PATRIMONIO

La reconstrucción de la Torre Nueva de Zaragoza consigue un apoyo casi unánime en las Cortes

Solo IU votó en contra de la iniciativa de la Fundación Ingenio Azul 

Teruel Existe se abstuvo y el PP, que gobierna en Zaragoza, dijo sí

La Torre Nueva de Zaragoza, en una fotografía del siglo XIX.

La Torre Nueva de Zaragoza, en una fotografía del siglo XIX. / GRAN ARCHIVO ZARAGOZA ANTIGUA

Iván Trigo

Iván Trigo

El proyecto para volver a construir la Torre Nueva de Zaragoza, demolida en 1892, contó este jueves con un apoyo casi unánime por parte de los parlamentarios aragoneses en las Cortes. Solo IU votó en contra, mientras que los tres diputados de Aragón-Teruel Existe se abstuvieron, por lo que esta iniciativa de recreación del patrimonio desaparecido de la capital aragonesa promovida por la Fundación Ingenio Azul cuenta ya con un amplio respaldo político.

Fueron el PSOE, CHA y el PAR los tres partidos que defendieron y asumieron como propia una Proposición No de Ley (PNL) registrada por esta fundación. A su propuesta se añadieron enmiendas del PP y Vox para especificar que la construcción de «la nueva Torre Nueva» se tendrá que hacer con respeto al patrimonio histórico y artístico de la ciudad.

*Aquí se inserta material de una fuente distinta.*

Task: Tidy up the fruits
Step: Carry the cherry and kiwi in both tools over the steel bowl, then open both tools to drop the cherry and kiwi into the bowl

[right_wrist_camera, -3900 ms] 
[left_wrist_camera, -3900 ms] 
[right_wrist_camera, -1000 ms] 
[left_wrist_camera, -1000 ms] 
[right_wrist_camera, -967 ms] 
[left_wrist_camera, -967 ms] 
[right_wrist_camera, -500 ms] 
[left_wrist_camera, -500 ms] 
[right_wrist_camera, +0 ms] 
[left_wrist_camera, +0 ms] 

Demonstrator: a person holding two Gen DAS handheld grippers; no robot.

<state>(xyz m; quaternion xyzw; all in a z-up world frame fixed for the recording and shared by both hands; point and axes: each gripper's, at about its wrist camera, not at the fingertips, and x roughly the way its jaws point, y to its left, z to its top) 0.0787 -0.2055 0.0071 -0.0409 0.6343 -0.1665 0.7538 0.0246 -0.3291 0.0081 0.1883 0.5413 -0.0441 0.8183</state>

Y más allá del amplio apoyo que recibió esta PNL en este caso sí que resulta muy importante quienes votaron a favor de la misma. Que los populares, que gobiernan en el Ayuntamiento de Zaragoza, dieran su voto favorable puede implicar que esta vez sí sea el intento definitivo, después de once, de volver a levantar la Torre Nueva.

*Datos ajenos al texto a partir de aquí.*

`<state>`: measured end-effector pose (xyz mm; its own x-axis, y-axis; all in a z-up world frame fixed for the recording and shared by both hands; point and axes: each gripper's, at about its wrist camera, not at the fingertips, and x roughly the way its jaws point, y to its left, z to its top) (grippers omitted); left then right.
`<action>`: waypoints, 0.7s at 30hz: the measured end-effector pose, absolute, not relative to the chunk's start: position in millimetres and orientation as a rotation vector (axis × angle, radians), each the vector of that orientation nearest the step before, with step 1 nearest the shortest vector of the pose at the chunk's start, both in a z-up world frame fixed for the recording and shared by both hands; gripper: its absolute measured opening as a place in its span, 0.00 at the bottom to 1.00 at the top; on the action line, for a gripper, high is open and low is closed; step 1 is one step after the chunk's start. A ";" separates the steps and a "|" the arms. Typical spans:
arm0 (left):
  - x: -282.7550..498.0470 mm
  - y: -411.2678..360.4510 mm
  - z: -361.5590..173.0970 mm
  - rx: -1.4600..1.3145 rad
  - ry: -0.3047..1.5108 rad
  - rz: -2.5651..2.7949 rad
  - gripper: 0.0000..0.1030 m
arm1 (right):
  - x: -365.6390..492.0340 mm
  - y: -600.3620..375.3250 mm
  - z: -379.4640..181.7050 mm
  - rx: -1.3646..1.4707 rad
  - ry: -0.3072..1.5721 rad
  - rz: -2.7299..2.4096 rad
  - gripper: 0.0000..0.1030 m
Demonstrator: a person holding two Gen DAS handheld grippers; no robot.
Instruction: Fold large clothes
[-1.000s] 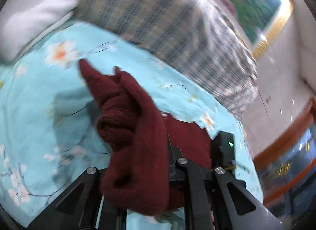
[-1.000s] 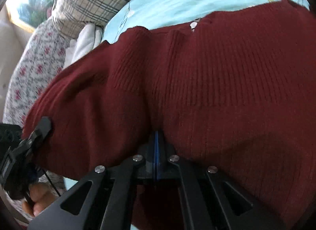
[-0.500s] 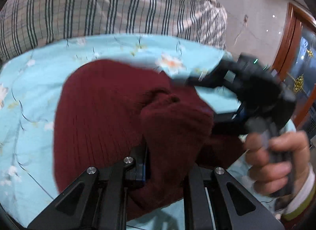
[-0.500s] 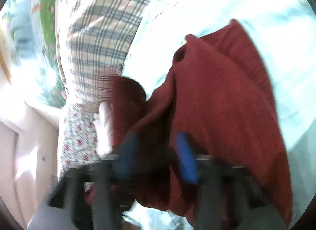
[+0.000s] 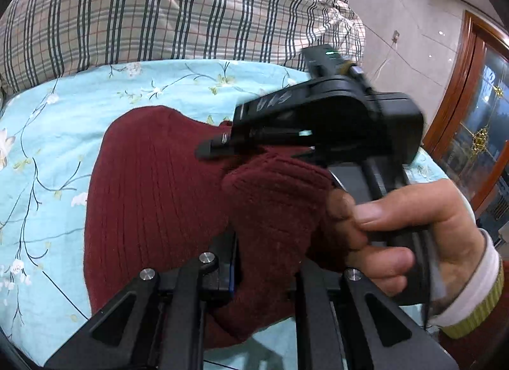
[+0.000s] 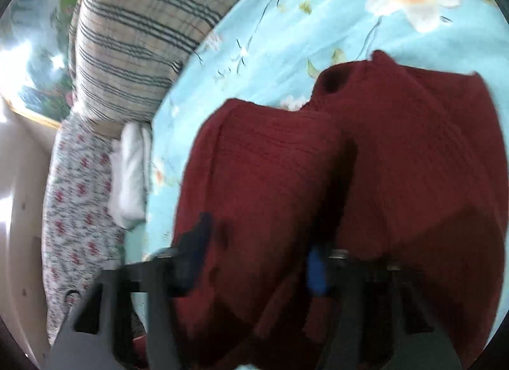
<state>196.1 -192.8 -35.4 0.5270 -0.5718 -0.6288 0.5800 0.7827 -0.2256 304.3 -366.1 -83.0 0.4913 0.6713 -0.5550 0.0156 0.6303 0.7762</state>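
My left tongs (image 5: 267,261) clamp a bunched fold of the dark-red ribbed knit sweater (image 5: 152,198). My right tongs (image 6: 257,255), just closing, straddle another fold. The sweater lies on the turquoise floral bedsheet (image 5: 51,134), open sheet leftward, plaid pillow (image 5: 159,10) behind.
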 end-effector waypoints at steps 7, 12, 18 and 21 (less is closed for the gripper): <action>185.2 -226.2 -0.8 -0.010 0.677 -0.789 0.11 | 273.7 -404.3 -17.6 0.687 0.776 0.476 0.17; 192.3 -269.2 -41.6 0.022 0.791 -0.833 0.11 | 274.2 -436.9 -60.3 0.636 0.896 0.374 0.17; 191.0 -281.8 -57.4 0.058 0.824 -0.828 0.14 | 274.7 -450.0 -93.3 0.701 0.908 0.372 0.18; 189.1 -276.2 -51.5 0.042 0.844 -0.846 0.17 | 272.6 -443.4 -87.5 0.658 0.899 0.357 0.18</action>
<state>189.1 -276.2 -51.5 0.3668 -0.6426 -0.6727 0.6742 0.6819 -0.2838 272.6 -443.4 -87.5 0.5831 0.5446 -0.6029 -0.0177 0.7504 0.6607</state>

Y es que este proyecto, que se financiará con fondos privados, deberá contar indudablemente con el apoyo y el impulso del Ayuntamiento de Zaragoza. El concejal de Urbanismo, Víctor Serrano, ya ha dicho en público y en más de una ocasión que le parece una iniciativa cuando menos interesante, si bien la alcaldesa no ha sido tan tajante hasta la fecha.

En su exposición de motivos, el PSOE defendió que reconstruir la Torre Nueva para recuperar «un símbolo de la ciudad que, me atrevería a decir, sigue siéndolo 132 años después de su demolición», defendió Carmen Dueso. Por su parte, Alberto Izquierdo, del PAR, lo describió como «un proyecto ilusionante» y recordó que su partido lo llegó a incluir en su programa electoral.

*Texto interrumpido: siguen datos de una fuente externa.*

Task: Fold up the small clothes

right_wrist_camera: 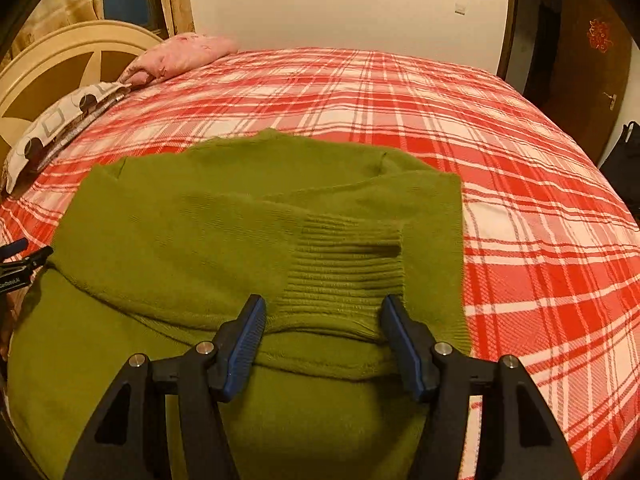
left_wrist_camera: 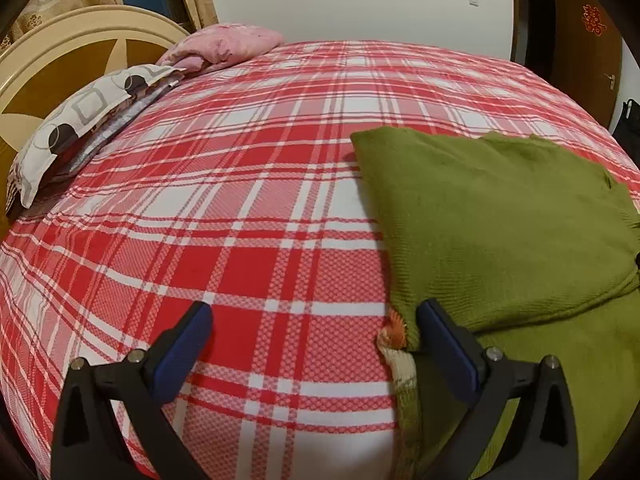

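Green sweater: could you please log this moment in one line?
green sweater partly folded on bed | left claw open | right claw open, straddling cuff

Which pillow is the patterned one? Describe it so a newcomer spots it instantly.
Start at the bed with its red-and-white plaid cover, then go to the cream headboard on the left. Two pillows lie along it. The patterned pillow is the nearer one, white with grey squares and dark circles; its neighbour, the pink pillow, is plain pink and sits farther back by the wall.

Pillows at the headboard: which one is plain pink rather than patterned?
The pink pillow, farther along the headboard, against the wall. The nearer pillow is white with dark circles and grey squares.
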The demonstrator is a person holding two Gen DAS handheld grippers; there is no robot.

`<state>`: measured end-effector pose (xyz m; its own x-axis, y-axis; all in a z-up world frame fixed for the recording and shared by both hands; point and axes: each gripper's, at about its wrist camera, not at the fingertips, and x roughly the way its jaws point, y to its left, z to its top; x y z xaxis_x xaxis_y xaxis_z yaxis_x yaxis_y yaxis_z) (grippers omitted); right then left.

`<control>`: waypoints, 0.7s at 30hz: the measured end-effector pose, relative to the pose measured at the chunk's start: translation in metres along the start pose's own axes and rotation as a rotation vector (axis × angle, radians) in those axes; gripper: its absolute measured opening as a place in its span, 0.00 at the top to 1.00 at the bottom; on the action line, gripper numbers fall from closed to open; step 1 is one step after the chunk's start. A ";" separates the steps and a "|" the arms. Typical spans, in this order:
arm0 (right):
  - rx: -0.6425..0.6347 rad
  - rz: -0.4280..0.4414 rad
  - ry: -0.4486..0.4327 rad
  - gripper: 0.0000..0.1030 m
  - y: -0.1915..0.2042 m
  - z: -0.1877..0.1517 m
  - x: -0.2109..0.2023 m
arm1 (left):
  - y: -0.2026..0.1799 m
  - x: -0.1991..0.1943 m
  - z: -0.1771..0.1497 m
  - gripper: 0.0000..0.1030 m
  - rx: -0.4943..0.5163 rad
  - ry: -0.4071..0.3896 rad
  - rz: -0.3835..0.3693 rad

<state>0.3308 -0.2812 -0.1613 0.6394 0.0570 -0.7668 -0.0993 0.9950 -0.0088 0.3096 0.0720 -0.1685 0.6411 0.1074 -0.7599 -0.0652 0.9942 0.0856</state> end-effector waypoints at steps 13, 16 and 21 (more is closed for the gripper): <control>-0.032 -0.052 0.034 0.41 0.005 -0.010 -0.005 | 0.001 -0.005 -0.006 0.00 -0.013 0.008 -0.034; -0.018 -0.038 0.021 0.41 0.000 -0.015 -0.008 | 0.002 -0.006 -0.007 0.00 -0.011 0.009 -0.031; 0.000 0.004 -0.005 0.41 -0.003 -0.014 -0.020 | 0.008 -0.013 -0.008 0.00 -0.029 -0.007 -0.031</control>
<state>0.3076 -0.2870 -0.1544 0.6424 0.0617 -0.7639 -0.1017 0.9948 -0.0052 0.2946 0.0789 -0.1635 0.6487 0.0762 -0.7572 -0.0667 0.9968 0.0431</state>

No obstante, fue el portavoz de CHA, José Luis Soro, el que con más elocuencia defendió la propuesta para volver a levantar esta construcción icónica, que se mandó construir en 1504.

El no de IU

Soro hizo un relato histórico que fue aplaudido incluso por los diputados del PP, lo que dio para bromear en un parlamento al que también ha llegado la polarización que asola la escena política. «Este no es un proyecto de restauración ni de rehabilitación. Hablamos de otra cosa: hablamos de recuperar nuestra memoria y de hacer justicia a un monumento que jamás tendría que haber desaparecido», dijo el portavoz de la Chunta.

«Fue el símbolo de Zaragoza durante más de cuatro siglos y lo seguiría siendo si la piqueta de la sinrazón y el desprecio a nuestro patrimonio no la hubiera derruido». Por su parte, Aragón-Teruel Existe se abstuvo al considerar que hay otros monumentos en la comunidad que todavía siguen en pie y que requieren de fondos y atención antes de desaparecer, un argumento similar al que usó el portavoz de IU, Álvaro Sanz, para justificar su voto en contra.

La Torre Nueva de Zaragoza era de estilo mudéjar, tenía más de 80 metros de altura, se situaba en la plaza San Felipe y era famosa por su inclinación, más acusada que la de la torre de Pisa.